Former Baltimore MTA Employee Sentenced to 2 Years in Prison for Stealing $400,000 from Bus Fare Boxes

Used Stolen Money to Finance a Second Home and a Second Car,
and for Car Repairs and Merchandise

March 31, 2010

Baltimore, Maryland - U.S. District Judge J. Frederick Motz sentenced David Mark Pattawi, age 36, of White Marsh, Maryland, today to two years in prison, followed by two years of supervised release, for theft of $400,000 from the Maryland Transit Administration (MTA). Judge Motz also entered restitution and forfeiture orders against Pattawi, each for $400,000, the amount of the loss.

The sentence was announced by United States Attorney for the District of Maryland Rod J. Rosenstein; Postal Inspector in Charge Daniel S. Cortez of the U.S. Postal Inspection Service - Washington Division; Colonel John E. Gavrilis, Chief of the Maryland Transit Police; MTA Administrator Ralign T. Wells; and Colonel Terrence Sheridan, Superintendent of the Maryland State Police.

“The MTA Police worked in a collaborative effort with its law enforcement partners and the U.S. Attorney’s Office to bring this case to a successful prosecution,” said MTA Chief of Police, Colonel John E. Gavrilis.

“This investigation exemplifies the determination of postal inspectors to protect, not just the mail, but other postal services like postal money orders, from misuse by criminals,” stated Postal Inspector in Charge Daniel S. Cortez of the U.S. Postal Inspection Service - Washington Division.

According to Pattawi’s plea agreement, he was employed by the MTA from November 2, 2001 to March 12, 2008, and worked in the fare box maintenance division located at 1515 Washington Boulevard in Baltimore. He repaired the fare boxes on transit buses and worked on the computerized fare box collection system that was installed beginning in November 2004.

The fare box is a self-contained system into which the bus rider directly deposits cash. Neither the bus driver nor the employee who removes the cash box at the end of the bus route is involved in collecting money or has access to the contents of the cash boxes. When the manufacturer began installing the fare box system, it provided MTA with portable electronic keys designed to allow repairmen to access the fare box to make repairs. The fare box computer notes the date and time of each occasion when the electronic key is used.

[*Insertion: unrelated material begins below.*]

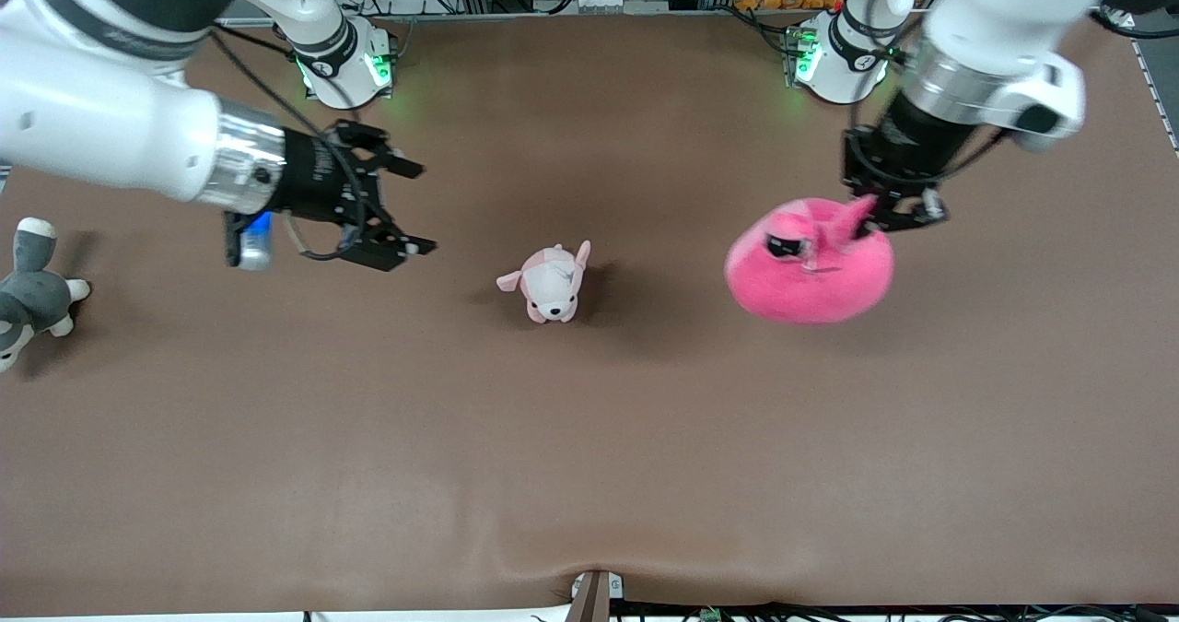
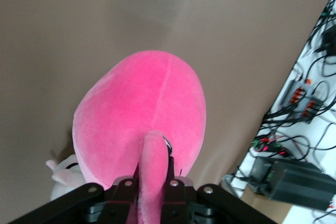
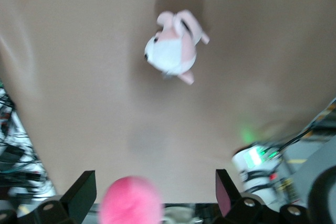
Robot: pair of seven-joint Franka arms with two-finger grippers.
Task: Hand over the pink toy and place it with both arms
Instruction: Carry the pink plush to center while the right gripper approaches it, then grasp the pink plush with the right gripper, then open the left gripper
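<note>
Pinching the pink toy (image 1: 811,272) aloft, left gripper (image 1: 889,217); right gripper (image 1: 391,207) wide open; puppy plush (image 1: 551,283) between.

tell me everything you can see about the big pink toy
The pink toy is a round, hot-pink plush blob, paler pink on top, with a dark slanted eye and pointed ears. It hangs over the table's left-arm end, held by one ear in the shut left gripper. Nothing else touches it.

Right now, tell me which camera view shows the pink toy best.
The front view: the whole pink toy shows, face included, hanging by an ear from the left end effector. The left wrist view shows only its back and the pinched ear; the right wrist view catches a blurred edge.
</note>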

At the end of January, 2006, Pattawi transferred from fare box maintenance to radio communications and began working unsupervised on the 11:00 p.m. to 7:00 a.m. shift.

From at least January 2007 through March 2008, Pattawi entered buses parked at the Bush Street and Eastern Avenue depots. Using an electronic key, he opened and took the cash contained in the fare boxes. From November 2007 to March 13, 2008, MTA Police, assisted by the Maryland State Police, surveilled both depots and saw Pattawi or his vehicle in the area on nine occasions. On each occasion, computer data showed that fare boxes had been accessed by a portable electronic key. On January 20, 2008, MTA officers observed Pattawi walking away from a bus. The officers noted that the red fare box light was on, indicating that it had been accessed. An MTA Treasury official arrived and determined from the fare box computer that the box should contain $642.83. The box was empty, however, except for a few one dollar bills.

On March 12, 2008, MTA Police and Maryland State Police officers searched Pattawi’s residence in White Marsh, another house that he owned in Baltimore City and his automobile. They seized an electronic key, the existence of which the MTA was unaware. Law enforcement also seized coin counters, currency counters, boxes of paper coin wrappers, $8,000 in U.S. Postal money orders that were purchased with cash, $9,053 in cash and a bullet key. A bullet key is a device that fits onto a slot on the cash box. By inserting the bullet key into the cash box, the lid opens and the money in the container becomes accessible.

An analysis by a U.S. Postal Inspector revealed that Pattawi had access to large amounts of cash and relied heavily on cash-based transactions. From January 2007 to March 2008, the inspector found that Pattawi had purchased over $48,000 in money orders with cash. Pattawi used $12,200 in money orders to buy a Lincoln Navigator and spent $8,683 in cash for service and maintenance for his Land Rover. Pattawi also bought consumer items from stores in cash, then canceled the purchases and was reimbursed with checks from the stores.

Pattawi’s MTA salary of $60,174 was electronically deposited into his bank account from January 2007 through March 2008. During 2007, Pattawi made 13 additional cash deposits, ranging from $1,100 to $7,200, for a total of $47,487, to three separate bank accounts.

On February 15, 2008 Pattawi purchased a new home for $486,447. Pattawi paid over $23,000 down as earnest money and paid $96,818 at settlement. In his loan application, Pattawi reported a monthly gross salary from MTA of $5,946 and $100,000 in liquid funds in savings and investment accounts.

United States Attorney Rod J. Rosenstein commended Assistant United States Attorney Stephen M. Schenning, who prosecuted the case.